# Attr-Parameters
This notebook shows how to use `DictDataClass` and `Parameters` to specify parametrisation. It comes with following advantages compared to other parametrisation schemes (eg. jsons)

1.  No KeyErrors
2.  Typed
3.  Default values so only need to specify changes - (compared this to maintaining tons of json files for each configuration)
4.  All attr features for free. Eg. validators, comparators etc.
5.  Intellisense in ide
6.  Both dict-like and dot access
7.  Interconversion to/from dict as well as flattened dict
8.  Easy De/serialisation from/to json and yaml.
9. Direct instantiation of objects from parameters specifying constructor arguments.
10.  Flexible + automatic disambiguation
11. Easy hyper-parameter search
12. And last but not the least, almost no overhead!

In [1]:
import attr
from pprint import pprint as print
from typing import Union, Optional
from copy import deepcopy

In [2]:
from param_impl import DictDataClass, default_value, Settings, Parameters, InstantiationMixin

The use of the various components of the framework can be summarized as follows:

1.  `DictDataClass`: This forms the core of the framework. All parameter classes should at least subclass this (and additionally add the `@attr.s(auto_atribs=True)` decorator). All parameters should be specified as a hierarchy of classes subclassing it.
2.  `default_value`: A function used specify default values when they are mutable eg. list, classes etc. Refer to [this](https://docs.python-guide.org/writing/gotchas/#mutable-default-arguments) to know why this is important.
3.  `Settings`: A list-type class used to specify multiple values for a parameter for grid search. Supports all operations of a regular python `list`.
4.  `Parameters`: This is a subclass of `DictDataClass` useful in case grid search is also desired. It adds `get_settings()` method that returns all combinations of parameters values specifed using `Settings`.  
5.  `InstantiationMixin`: This Mixin can be added to a hirearchy of parameter classes that each specify constructor arguments of a particular class which in turn is specified by a `type` attribute. 

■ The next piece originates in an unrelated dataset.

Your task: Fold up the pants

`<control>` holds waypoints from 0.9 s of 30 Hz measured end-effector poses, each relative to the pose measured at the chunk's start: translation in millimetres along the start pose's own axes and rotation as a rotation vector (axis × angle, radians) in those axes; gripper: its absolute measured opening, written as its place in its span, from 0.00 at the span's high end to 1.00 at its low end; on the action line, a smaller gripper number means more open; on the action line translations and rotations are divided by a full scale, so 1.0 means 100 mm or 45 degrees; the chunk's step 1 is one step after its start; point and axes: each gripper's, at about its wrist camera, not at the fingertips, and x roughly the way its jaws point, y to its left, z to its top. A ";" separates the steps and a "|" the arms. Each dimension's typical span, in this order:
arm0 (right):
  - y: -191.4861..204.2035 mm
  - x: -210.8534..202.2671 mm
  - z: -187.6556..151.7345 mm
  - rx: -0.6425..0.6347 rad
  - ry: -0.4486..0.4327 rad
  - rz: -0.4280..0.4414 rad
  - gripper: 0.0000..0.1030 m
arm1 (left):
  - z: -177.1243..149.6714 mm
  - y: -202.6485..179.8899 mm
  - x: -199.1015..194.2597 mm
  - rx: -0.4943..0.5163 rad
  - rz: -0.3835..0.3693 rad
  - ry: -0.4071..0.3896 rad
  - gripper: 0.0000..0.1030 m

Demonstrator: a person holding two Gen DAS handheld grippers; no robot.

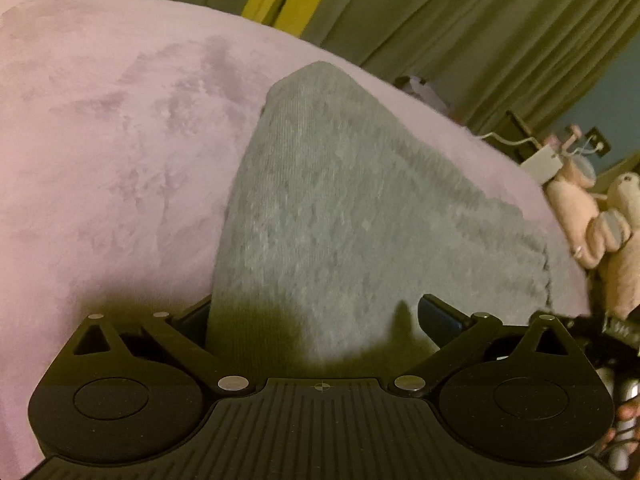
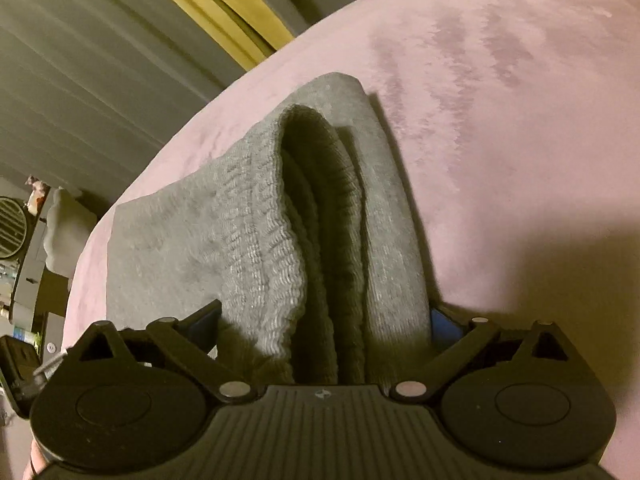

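Grey knit pants (image 1: pixel 340 208) lie folded on a pink plush bed cover (image 1: pixel 100 152). In the left wrist view my left gripper (image 1: pixel 316 316) stands wide open, and the near end of the pants reaches in between its fingers. In the right wrist view the pants (image 2: pixel 256 232) show their stacked folded layers and ribbed waistband edge-on. My right gripper (image 2: pixel 324 320) is open, and the folded stack lies between its fingers (image 2: pixel 440 324).
Olive curtains (image 1: pixel 480 28) with a yellow gap hang behind the bed. Pink and cream plush toys (image 1: pixel 600 216) and small clutter sit past the bed's right edge. A fan and shelf items (image 2: pixel 12 224) stand left of the bed in the right wrist view.
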 end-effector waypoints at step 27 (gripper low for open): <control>0.04 0.27 0.29 0.041 0.005 0.194 0.20 | 0.20 0.16 0.14 -0.172 -0.127 -0.035 0.53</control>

When using this parametrisation framework the following need to be followed:

1.  Don't forget to add the decorator `@attr.s` and subclass `Parameters`.
2.  For each attribute specify type and default value. If the type is a class, use `default_value()` function to specify it. 
3.  Some attributes may allow multiple types. In this case do the following:
    1.  specify the type as `Union[type1, type2, ..., typek]`
    2.  override the `@classmethod` called `get_disambiguators()` that returns a dictionary with all `Union` types in that dataclass as    
    keys and a "disambiguator" functions as value. Disambiguator functions are functions that takes two inputs, an object and a union type
    corresponding to all possible types that the object can have and returns the actual type of that object. To avoid repetition, specify 
    all disambiguators in the `disambiguate()` function.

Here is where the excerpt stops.